The Most Dangerous Place on Earth(31)
Dave shook his head.
“You must score over 2100 if you expect Berkeley to consider you.”
“I am aware of this,” Dave said.
“What is this attitude?” his mother said. “UC Berkeley is a very fine school.”
“For some people,” Dave said. He didn’t know why. He opened his mouth to insert another string bean, and the words fell out. He knew nothing about Berkeley, really. It was as if he’d suddenly decided to have a vehement opinion about artichokes, which he had never eaten, and now he’d have to explain the opinion and defend it.
“What does that mean?” his father said.
“I went to Berkeley,” his mother said. “Your father went to Berkeley.”
“It was a privilege,” his father said. “Our parents didn’t have the opportunity to go to college. Our parents had nothing. And when they gave us something, we appreciated it.”
“I do appreciate it,” Dave said. But he sounded unconvincing even to himself.

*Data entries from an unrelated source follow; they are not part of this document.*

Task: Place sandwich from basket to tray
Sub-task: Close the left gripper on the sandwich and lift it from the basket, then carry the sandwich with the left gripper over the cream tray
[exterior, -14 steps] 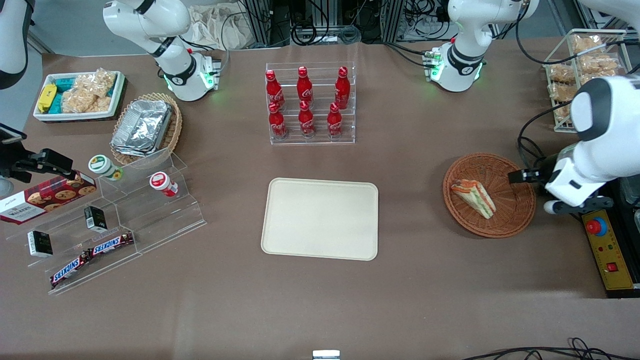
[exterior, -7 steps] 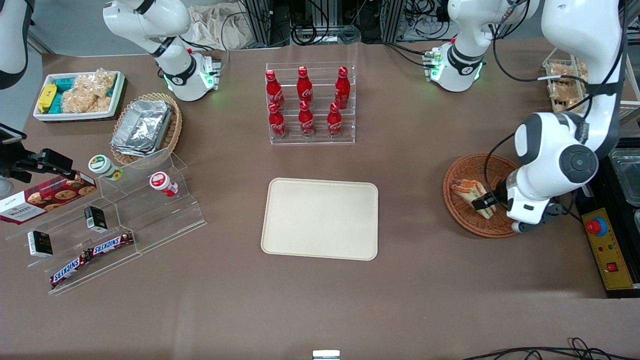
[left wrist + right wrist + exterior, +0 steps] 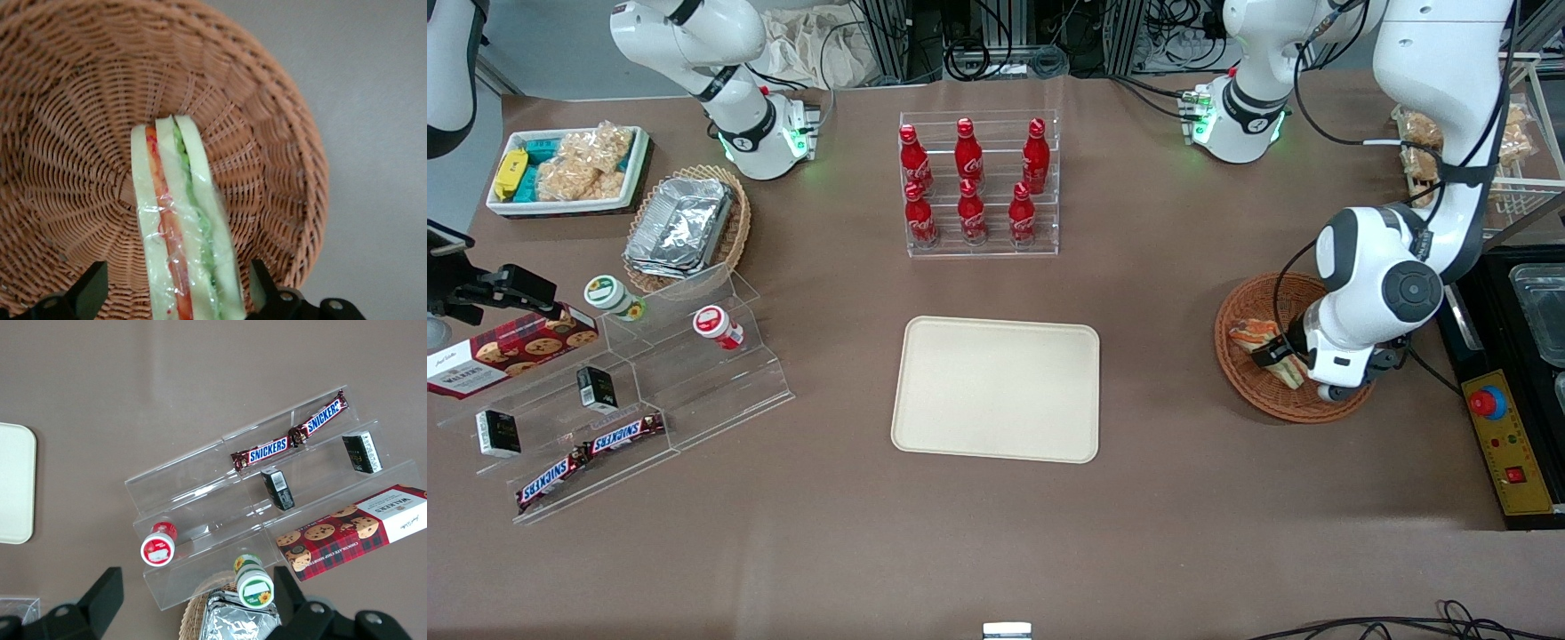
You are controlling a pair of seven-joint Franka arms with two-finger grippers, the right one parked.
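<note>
Spread wide, the gripper [image 3: 177,297] is hanging over the sandwich [image 3: 183,233], one finger on each side. Sandwich is lying in the basket [image 3: 1240,382]; lifting and carrying to the tray [image 3: 996,388] are remaining.

The front view looks steeply down from high above the brown counter [image 3: 996,533], taking in its whole width. The left wrist view looks straight down, close over the round reddish-brown wicker basket [image 3: 280,133], also seen from the front [image 3: 1240,307]. The right wrist view looks down on the clear acrylic stepped shelf [image 3: 200,487], again shared with the front view [image 3: 694,382].
</note>
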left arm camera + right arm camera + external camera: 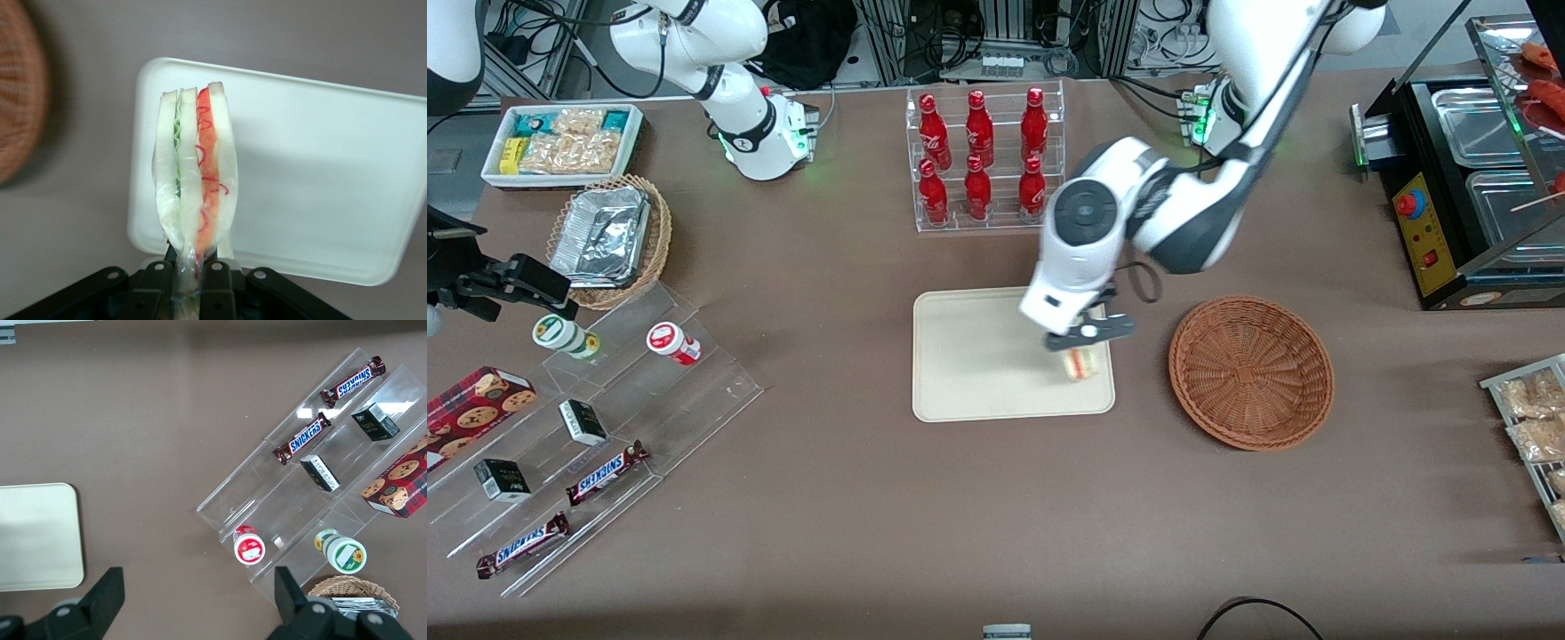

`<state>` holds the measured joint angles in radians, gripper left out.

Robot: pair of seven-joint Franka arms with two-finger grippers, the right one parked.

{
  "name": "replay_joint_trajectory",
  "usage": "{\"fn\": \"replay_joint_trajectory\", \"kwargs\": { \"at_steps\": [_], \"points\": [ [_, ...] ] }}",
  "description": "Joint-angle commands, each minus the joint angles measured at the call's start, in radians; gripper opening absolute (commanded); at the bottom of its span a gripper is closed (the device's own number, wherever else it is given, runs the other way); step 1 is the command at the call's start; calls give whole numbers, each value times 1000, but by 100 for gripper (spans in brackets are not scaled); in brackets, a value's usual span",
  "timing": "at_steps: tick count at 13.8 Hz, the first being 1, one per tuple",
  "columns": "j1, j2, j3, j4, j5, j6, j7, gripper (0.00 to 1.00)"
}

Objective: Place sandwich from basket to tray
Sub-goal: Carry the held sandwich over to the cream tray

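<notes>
My left gripper [1087,346] hangs over the tray's edge nearest the basket, shut on the sandwich [1082,363]. In the left wrist view the wrapped sandwich [195,175] stands on edge between the black fingers [155,283], showing pale bread with green and red-orange filling. It is held just above the cream-beige tray [978,364], whose rounded corner [313,180] lies under it. The round reddish-brown wicker basket [1251,371] sits empty beside the tray, toward the working arm's end of the table.
A clear rack of red bottles [983,156] stands farther from the front camera than the tray. Acrylic steps with snack bars and small jars [596,418], a tan basket of foil trays [609,238] and a white snack bin [560,142] lie toward the parked arm's end. A black warmer [1467,196] stands past the basket.
</notes>
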<state>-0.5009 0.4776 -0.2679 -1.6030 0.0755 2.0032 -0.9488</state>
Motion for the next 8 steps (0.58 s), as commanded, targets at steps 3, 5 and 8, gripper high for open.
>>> {"fn": "replay_joint_trajectory", "kwargs": {
  "at_steps": [3, 5, 8],
  "points": [
    [-99, 119, 15, 44, 52, 110, -31, 12],
    [-119, 148, 13, 40, 128, 117, -39, 13],
    [-130, 168, 15, 37, 138, 130, -45, 13]
  ]
}}
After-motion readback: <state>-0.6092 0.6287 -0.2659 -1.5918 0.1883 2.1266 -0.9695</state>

His father clattered his fork on the glass. He leaned over his plate. “It’s not easy to go to college when your parents work in factories,” he said, stabbing the knife toward Dave’s mother. “It’s not easy to become a doctor when your parents are strangers in this country, when your only path is hard work and scholarships and loans.” This time he stabbed toward himself.
“I know,” Dave said.
“You do not know. You do not know anything, because we have given you everything. You don’t know that you are exceptional—we tell you and tell you and yet you refuse to see it. When are you going to see it?”
Dave cut a cube of steak and chewed. The meat was salty and rare. His brain groped for the Most Commons to describe the reddish flesh that quivered on his plate. It was florid, querulous. It extenuated. These words sounded right to him although he sensed that their meanings were wrong. He swallowed, raised his head. He knew that already he had gone too far, yet he couldn’t stop. He said, “I do want to go to a good college. It’s just, I was thinking, maybe I should take a gap year first.”
“What is this, a gap year?” his mother asked.
“It’s like…I don’t know. Time off after graduation. To, like, think, travel, whatever. Like a vacation, I guess.” Dave immediately regretted the word. It was not what he meant. In those dinner table conversations he never said the right thing; it was like trying to remember the Hundred Most Commons when the proctor started the timer in the fourth hour of the SAT. Hopeless.
But Dave’s father did not yell. Instead his face brightened and relaxed. He laughed. “Your whole life is a vacation.”
—
Dave was aware that the only thing holding him back was himself. His father was a vascular surgeon at UCSF Medical Center. His mother, who had stayed home to raise him, had been prelaw at Berkeley. Dave was their only child. He was everything.
Dave’s parents believed he took after his father. It was true that they looked alike. Both were tall and slim with skin that showed the webs of blue-green veins at their temples and wrists. Dave had his father’s heavy-lidded, almond eyes, sparse brows, and nose whose broadness made him a little less than beautiful. The long neck. There was even a small mole, flat and black, above his lip that exactly resembled the mole on the ridge of his father’s cheek. But this was where the similarities ended. He was not like either of his parents, really.
He was unremarkable. He had no diagnoses. No dyslexia or numerophobia or even ADHD, which at least would have earned him time-and-a-half on the SAT. According to the official records, he had a normal attention span. Average math skills. A moderate interest in history and science—he was in chemistry now and felt a quiet fondness for the periodic table printed on the inside cover of his textbook. There was an order to it, a totality, that reassured him. He hated English, which was all opinions and loose ends.
At school, he was well aware of all the ways in which he was not enough. For example, in history class it was not enough for him to know the basic components of President Roosevelt’s New Deal. He was expected to grasp its nuances, its causes and implications. More than this, he was expected to have an opinion—to be like Abigail Cress, who could articulate a fully formed thesis about any topic imaginable. He had heard her debate the New Deal, the Cuban Missile Crisis, the Sunnis and the Shi‘ites, evolution versus creationism, the proper technique for dissecting an earthworm, the literary merit of Harry Potter, and the superiority of Lanc?me mascara. He was in awe of her, and a little afraid. He knew that in his parents’ eyes he ought to be like her. If only he would work a little harder.
On his report card, it was not enough to have that hard-won column of B-pluses; in his parents’ eyes he might as well have failed. In group presentation projects, it was not enough for him to do exactly his share of the work (three slides, two references, two minutes on the Key Components of the New Deal) and no more. Yet this was what he did. He left it to the Abigail Cresses and the Nick Brickstons to show off—Abigail did this by making seven extra slides with historical photos from an expensive Internet archive and delivering a memorized speech aided by color-coded notecards, Nick by patching together a single slide with nothing but jokes about President Roosevelt’s wheelchair and Mrs. Roosevelt’s horse face and then charming their teacher by stretching his allotted two minutes into six with what could only be described as a last-chance audition for an improv troupe, as Abigail seethed behind him.